The 120FN induces collagenase activity and concomitantly decreases AP activity in PDL cells. Early passage PDL cells were cultured in serum-free medium in the absence or presence of 120FN (0.1 μM) for various time points. Cell-conditioned medium assayed by substrate zymography demonstrated a time-dependent 120FN-mediated induction of 53/58 gelatinolytic proteinase (53/58G) (A), identified as MMP-1 by Western blotting (B). This was accompanied by a time-dependent induction of MMP-1 gene expression assayed by qRT-PCR (C) and collagenase activity analyzed by FITC-collagen degradation assay on cell-conditioned medium (D). Assays on cell extract revealed that relative to control untreated cells, 120FN inhibits the time-dependent increase in AP activity (E). Data are shown as mean (+ SD) fold change relative to control baseline levels (Ct) for three experiments performed in triplicate. (*, p < 0.05; **, p < 0.01; ***, p < 0.001).

Figure 4

The 120FN inhibits the expression of osteoblastic markers in PDL cells concomitant to induction of MMP-1. PDL cells were cultured in serum-free medium in the absence or presence of 0.1μM 120FN. Cells cultured with the pro-osteogenic dexamethasone (Dex) were used as positive controls. Cell conditioned medium was assayed for collagenase activity (A), cell lysates analyzed for AP activity (C), and total RNA was extracted and subjected to qRT-PCR for MMP-1 (B), Runx2 (D) and ON (E). Data are shown as mean (+ SD) fold change relative to control (Ct) for three independent experiments, each performed in triplicate. (*, p < 0.05; **, p < 0.01; ***, p < 0.001).

Figure 5

The inhibition of AP phenotype by the 120FN is mediated through its induction of MMP-1. Early passage PDL cells were transfected with 100 pmole of siRNA to MMP-1 (siMMP-1) or scrambled control siRNA (siC) and maintained in serum-free medium for 3days.

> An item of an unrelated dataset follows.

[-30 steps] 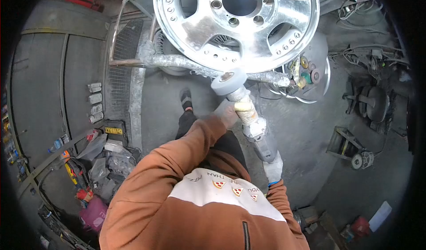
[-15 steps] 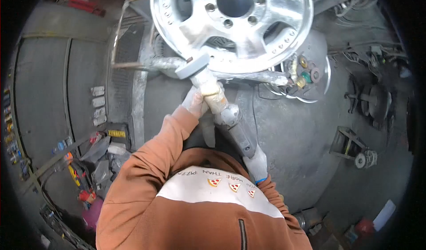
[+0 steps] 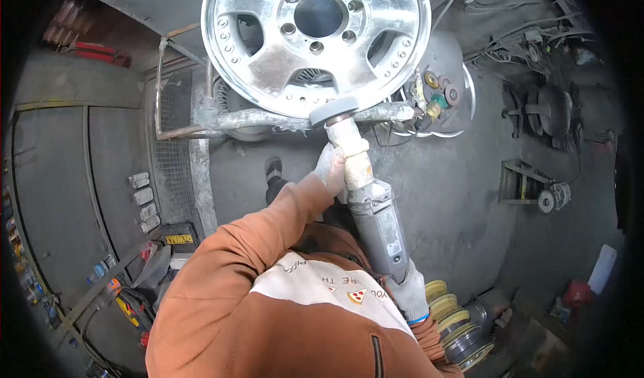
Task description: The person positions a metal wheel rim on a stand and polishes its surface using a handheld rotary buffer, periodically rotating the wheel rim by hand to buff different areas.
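Note:
A shiny alloy wheel rim point(image 3: 282, 59) with several bolt holes rests against a metal pipe frame point(image 3: 255, 120). I hold a long grey power polisher point(image 3: 379, 227), its front neck wrapped in whitish material. The round grey polishing wheel point(image 3: 333, 112) at its tip is at the rim's lower edge; whether they touch I cannot tell. My left hand point(image 3: 330, 168), in a whitish glove, is closed around the wrapped neck. Gloved as well, my right hand point(image 3: 408, 291) grips the polisher's rear end, its fingers partly hidden.
Several small polishing discs point(image 3: 441, 95) lie on a surface right of the rim. A bench grinder-like machine point(image 3: 553, 110) stands at the right. Stacked rims point(image 3: 459, 328) are low right. A DeWalt case point(image 3: 180, 236) lies left, beside a metal-sheet wall point(image 3: 54, 163).
The polisher has shifted right and turned more upright in view, with both hands still on it. The view has moved, so the rim appears further left.

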### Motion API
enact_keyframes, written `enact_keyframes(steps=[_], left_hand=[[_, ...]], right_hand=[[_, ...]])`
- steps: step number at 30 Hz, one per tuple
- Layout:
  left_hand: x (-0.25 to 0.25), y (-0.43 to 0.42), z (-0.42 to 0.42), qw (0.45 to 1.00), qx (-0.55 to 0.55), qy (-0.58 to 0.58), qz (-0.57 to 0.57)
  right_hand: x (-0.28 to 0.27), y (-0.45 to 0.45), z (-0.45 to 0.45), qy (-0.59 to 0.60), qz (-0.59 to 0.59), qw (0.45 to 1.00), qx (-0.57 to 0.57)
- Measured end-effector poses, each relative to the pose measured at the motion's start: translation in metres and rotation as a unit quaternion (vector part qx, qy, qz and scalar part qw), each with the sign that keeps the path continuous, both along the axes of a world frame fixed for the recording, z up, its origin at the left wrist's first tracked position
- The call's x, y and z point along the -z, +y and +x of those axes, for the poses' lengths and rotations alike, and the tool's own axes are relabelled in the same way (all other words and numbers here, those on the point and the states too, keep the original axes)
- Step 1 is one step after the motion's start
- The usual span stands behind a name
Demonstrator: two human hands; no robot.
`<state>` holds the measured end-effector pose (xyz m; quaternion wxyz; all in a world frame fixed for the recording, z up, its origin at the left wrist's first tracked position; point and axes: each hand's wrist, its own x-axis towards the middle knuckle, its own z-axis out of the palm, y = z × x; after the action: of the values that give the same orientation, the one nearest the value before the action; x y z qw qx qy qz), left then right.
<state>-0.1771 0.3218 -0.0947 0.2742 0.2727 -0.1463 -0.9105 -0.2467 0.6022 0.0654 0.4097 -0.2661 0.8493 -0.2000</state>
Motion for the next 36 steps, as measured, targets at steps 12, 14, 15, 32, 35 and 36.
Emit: enact_keyframes(steps=[12, 14, 15, 32, 35, 36], left_hand=[[-0.011, -0.07, 0.121, 0.995, 0.069, 0.057, 0.048], [-0.011, -0.072, 0.116, 0.989, 0.088, 0.078, 0.094], [-0.006, -0.07, 0.11, 0.988, 0.094, 0.08, 0.096], [-0.016, -0.08, 0.112, 0.984, 0.152, -0.024, 0.088], [-0.016, -0.088, 0.128, 0.989, 0.121, -0.013, 0.078], [-0.009, -0.087, 0.13, 0.991, 0.117, -0.025, 0.057]], right_hand=[[-0.006, -0.049, 0.124, -0.016, 0.022, 1.0, -0.007], [-0.012, -0.051, 0.13, -0.001, 0.021, 1.0, 0.01], [-0.016, -0.05, 0.132, 0.004, 0.015, 1.0, 0.023], [-0.037, -0.063, 0.159, -0.054, 0.069, 0.993, 0.077], [-0.034, -0.073, 0.158, -0.075, 0.085, 0.991, 0.067], [-0.024, -0.067, 0.16, -0.062, 0.058, 0.995, 0.062]])
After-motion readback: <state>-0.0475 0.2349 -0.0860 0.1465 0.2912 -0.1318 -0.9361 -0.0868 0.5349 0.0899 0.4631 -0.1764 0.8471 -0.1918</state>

The cell-conditioned medium was assayed by Western blot for MMP-1 (A) and collagenase activity (B), and the cell extracts assayed for AP activity (C). Data are shown as mean (+ SD) fold change relative to control for three independent experiments performed in triplicate. (*, p < 0.05; **, p < 0.01; ***, p < 0.001).

Figure 6

The 120FN inhibits mineralized nodule formation in PDL cells. PDL cells were cultured in osteogenic/mineralizing FN-free serum medium without or with 120FN (0.1 μM) for 14 days. The cells and matrix were subjected to von Kossa staining (A). For quantification, mineralized nodules were counted for a total of six different fields per well (B). Data are shown as mean (+ SD) fold change relative to control baseline levels for three experiments performed in triplicate (***, p < 0.001).